Work task ▸ Copy out every line of the data that follows, exactly.

Data excerpt ▸
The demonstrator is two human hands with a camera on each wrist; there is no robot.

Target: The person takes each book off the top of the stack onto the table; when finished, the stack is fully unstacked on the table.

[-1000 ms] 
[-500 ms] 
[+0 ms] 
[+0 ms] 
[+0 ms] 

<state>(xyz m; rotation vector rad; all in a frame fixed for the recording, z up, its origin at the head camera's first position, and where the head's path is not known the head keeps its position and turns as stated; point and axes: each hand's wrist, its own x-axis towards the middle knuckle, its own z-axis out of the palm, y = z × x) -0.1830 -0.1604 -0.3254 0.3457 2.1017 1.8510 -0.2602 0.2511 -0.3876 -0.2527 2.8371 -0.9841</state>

Solution for this exercise ▸
The demonstrator is two human hands with a camera on each wrist; there is no robot.

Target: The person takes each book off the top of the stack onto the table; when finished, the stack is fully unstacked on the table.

[-1000 ms] 
[-500 ms] 
[+0 ms] 
[+0 ms] 
[+0 ms] 

<state>(xyz m; rotation vector rad; all in a frame fixed for the recording, z up, its origin at the head camera's first position, and where the head's path is not known the head keeps its position and turns as stated; point and axes: each hand's wrist, its own x-axis towards the middle knuckle, its own z-axis out of the palm, y = z × x) -0.1830 -0.1604 -0.3254 0.3457 2.1017 1.8510 -0.2602 0.2511 -0.3876 -0.2527 2.8371 -0.9841</state>

Nothing more remains to be added to this answer.